Goal of the exercise
Copy out exactly the lines below that run from the one holding "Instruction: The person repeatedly" to the one holding "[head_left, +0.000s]", keeping both of those lines and no others.

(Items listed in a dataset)
====================
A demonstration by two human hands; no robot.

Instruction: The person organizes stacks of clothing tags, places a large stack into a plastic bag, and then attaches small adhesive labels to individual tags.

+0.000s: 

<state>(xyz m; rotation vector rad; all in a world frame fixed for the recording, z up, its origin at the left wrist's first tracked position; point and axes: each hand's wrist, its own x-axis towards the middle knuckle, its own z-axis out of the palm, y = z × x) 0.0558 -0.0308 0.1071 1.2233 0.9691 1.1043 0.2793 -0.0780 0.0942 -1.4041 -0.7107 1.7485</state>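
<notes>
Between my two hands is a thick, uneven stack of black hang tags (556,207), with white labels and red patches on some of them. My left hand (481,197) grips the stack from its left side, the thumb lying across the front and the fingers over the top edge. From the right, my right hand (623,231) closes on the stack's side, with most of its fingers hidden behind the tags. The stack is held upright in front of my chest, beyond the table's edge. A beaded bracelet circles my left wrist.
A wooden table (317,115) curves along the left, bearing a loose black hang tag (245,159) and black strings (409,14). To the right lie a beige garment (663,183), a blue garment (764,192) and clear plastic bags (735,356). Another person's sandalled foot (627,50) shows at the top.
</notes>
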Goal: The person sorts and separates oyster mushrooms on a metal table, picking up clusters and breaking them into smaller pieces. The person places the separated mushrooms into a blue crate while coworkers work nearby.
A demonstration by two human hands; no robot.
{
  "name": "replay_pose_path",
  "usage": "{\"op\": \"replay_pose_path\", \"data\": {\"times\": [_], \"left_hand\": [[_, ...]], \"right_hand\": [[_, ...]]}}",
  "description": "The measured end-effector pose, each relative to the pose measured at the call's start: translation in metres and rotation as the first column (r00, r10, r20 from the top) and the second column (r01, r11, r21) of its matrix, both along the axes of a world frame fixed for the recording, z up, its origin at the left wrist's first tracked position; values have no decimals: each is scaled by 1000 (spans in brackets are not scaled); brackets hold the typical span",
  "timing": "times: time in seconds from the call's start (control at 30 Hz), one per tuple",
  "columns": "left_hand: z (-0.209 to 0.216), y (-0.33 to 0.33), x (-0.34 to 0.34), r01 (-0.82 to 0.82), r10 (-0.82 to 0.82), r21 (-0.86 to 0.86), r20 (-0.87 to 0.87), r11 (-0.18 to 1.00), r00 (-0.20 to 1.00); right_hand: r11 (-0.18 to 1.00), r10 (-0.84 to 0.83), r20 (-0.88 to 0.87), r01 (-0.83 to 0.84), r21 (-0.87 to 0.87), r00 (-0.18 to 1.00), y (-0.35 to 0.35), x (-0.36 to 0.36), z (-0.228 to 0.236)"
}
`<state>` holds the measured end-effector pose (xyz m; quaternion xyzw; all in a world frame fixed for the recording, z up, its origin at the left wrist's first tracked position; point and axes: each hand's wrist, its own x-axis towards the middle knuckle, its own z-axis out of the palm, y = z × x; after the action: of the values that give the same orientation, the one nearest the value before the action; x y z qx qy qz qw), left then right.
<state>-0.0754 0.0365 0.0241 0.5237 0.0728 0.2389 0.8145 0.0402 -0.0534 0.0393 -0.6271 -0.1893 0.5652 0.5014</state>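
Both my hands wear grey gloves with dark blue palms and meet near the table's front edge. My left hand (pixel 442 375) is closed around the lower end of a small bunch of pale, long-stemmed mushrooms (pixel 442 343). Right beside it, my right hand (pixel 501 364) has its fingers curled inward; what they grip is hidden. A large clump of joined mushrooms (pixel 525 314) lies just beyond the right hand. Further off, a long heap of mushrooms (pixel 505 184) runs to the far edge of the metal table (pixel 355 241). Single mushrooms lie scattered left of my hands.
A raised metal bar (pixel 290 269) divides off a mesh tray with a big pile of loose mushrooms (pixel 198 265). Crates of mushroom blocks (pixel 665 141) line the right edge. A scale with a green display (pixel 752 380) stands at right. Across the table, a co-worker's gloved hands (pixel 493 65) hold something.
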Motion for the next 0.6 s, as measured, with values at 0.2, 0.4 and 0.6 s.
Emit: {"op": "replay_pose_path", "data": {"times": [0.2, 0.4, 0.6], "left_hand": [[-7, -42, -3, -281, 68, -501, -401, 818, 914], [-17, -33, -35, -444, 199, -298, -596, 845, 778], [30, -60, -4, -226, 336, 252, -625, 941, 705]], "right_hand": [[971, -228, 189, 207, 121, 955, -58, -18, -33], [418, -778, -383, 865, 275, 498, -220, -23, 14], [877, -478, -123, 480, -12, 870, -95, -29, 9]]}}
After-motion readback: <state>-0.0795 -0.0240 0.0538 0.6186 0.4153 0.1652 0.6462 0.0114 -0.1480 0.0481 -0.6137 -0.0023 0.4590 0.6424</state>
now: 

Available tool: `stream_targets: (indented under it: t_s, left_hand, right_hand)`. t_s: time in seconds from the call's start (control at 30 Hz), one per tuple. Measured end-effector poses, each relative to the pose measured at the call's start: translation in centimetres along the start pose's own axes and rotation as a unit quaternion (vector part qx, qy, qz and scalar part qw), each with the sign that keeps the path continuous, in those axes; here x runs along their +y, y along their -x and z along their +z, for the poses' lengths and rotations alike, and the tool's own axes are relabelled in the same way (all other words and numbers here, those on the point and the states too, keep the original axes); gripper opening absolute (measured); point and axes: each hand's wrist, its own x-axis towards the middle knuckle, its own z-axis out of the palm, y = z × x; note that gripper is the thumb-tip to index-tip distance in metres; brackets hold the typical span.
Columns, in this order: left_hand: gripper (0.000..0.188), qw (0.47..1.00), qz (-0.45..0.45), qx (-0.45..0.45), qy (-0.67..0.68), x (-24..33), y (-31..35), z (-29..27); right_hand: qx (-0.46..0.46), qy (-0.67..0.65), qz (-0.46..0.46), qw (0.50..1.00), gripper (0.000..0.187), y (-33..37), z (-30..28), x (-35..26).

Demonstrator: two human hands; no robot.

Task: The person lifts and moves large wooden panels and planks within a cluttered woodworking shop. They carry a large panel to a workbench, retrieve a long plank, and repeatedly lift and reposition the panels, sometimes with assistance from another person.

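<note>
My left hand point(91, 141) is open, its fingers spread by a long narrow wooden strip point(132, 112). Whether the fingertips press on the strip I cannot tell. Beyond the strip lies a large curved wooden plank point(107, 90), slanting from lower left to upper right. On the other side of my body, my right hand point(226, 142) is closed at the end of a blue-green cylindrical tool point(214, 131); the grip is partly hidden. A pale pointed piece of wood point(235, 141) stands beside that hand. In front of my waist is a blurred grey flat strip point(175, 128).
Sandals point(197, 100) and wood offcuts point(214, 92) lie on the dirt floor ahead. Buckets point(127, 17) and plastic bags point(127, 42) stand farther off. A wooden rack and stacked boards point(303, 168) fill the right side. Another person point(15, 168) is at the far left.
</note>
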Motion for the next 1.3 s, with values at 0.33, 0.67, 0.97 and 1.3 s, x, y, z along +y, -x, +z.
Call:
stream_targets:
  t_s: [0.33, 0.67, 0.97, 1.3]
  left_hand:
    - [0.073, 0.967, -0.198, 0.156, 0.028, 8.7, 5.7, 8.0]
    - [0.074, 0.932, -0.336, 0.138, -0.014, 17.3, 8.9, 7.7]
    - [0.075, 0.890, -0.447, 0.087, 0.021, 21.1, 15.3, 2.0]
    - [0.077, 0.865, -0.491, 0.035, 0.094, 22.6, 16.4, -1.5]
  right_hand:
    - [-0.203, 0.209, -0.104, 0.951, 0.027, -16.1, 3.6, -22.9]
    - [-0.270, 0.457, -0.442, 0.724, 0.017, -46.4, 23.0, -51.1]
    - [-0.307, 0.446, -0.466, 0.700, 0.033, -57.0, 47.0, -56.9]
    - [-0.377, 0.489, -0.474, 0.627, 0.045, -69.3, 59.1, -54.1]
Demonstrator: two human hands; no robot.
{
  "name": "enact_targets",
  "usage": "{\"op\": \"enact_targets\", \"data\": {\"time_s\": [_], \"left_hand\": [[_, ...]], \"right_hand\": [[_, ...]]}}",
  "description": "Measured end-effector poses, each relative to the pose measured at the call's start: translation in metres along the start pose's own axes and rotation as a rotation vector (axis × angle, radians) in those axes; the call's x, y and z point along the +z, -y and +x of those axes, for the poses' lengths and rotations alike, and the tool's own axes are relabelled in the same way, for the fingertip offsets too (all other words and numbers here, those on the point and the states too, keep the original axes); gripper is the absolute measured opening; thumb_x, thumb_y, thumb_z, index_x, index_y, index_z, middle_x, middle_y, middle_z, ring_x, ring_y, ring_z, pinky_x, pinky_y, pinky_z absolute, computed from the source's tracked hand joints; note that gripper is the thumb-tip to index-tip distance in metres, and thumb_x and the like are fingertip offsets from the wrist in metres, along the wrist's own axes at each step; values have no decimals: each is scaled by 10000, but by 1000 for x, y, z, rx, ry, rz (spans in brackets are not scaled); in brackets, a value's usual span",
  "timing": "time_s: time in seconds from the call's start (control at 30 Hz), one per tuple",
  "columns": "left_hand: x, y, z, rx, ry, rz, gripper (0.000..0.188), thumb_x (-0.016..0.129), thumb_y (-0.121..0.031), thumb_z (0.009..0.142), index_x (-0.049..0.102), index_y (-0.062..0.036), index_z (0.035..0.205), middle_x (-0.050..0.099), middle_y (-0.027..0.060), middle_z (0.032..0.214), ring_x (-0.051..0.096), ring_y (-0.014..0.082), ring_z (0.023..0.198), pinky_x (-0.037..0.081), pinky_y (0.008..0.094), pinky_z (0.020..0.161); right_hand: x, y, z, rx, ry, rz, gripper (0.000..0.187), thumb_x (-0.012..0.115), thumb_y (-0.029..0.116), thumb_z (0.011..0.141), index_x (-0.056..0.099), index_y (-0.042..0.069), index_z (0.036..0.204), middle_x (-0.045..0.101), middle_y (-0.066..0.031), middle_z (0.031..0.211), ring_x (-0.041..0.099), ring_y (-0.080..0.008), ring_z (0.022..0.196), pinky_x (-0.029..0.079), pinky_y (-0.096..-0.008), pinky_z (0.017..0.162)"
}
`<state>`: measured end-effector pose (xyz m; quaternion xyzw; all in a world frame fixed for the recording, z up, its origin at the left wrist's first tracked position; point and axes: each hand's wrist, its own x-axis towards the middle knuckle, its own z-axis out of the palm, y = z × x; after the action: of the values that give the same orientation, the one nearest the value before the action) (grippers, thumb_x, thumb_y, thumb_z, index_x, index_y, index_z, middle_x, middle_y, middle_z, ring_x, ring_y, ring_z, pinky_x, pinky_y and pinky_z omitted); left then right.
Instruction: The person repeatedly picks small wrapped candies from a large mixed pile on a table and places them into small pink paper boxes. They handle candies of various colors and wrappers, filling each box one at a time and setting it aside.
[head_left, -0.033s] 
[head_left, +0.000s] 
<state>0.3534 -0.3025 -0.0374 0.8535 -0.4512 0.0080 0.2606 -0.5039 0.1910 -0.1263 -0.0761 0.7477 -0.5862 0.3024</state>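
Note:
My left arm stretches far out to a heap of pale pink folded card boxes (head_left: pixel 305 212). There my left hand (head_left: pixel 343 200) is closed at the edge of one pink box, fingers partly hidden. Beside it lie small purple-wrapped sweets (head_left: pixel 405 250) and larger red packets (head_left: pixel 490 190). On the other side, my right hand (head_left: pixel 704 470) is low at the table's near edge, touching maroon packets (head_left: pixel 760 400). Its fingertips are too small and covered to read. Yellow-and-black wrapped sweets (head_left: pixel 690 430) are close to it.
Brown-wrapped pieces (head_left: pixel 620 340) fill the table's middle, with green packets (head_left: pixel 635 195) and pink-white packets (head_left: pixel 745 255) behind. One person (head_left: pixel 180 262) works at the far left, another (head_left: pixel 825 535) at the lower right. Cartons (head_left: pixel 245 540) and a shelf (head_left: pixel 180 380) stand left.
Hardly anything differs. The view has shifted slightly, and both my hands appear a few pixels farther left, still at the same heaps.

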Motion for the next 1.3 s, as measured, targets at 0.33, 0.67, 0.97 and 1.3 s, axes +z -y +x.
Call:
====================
Task result
Instruction: The person repeatedly picks small wrapped candies from a large mixed pile on a table and places them into small pink paper boxes. They handle candies of various colors and wrappers, filling each box one at a time and setting it aside.
[head_left, -0.033s] 
[head_left, +0.000s] 

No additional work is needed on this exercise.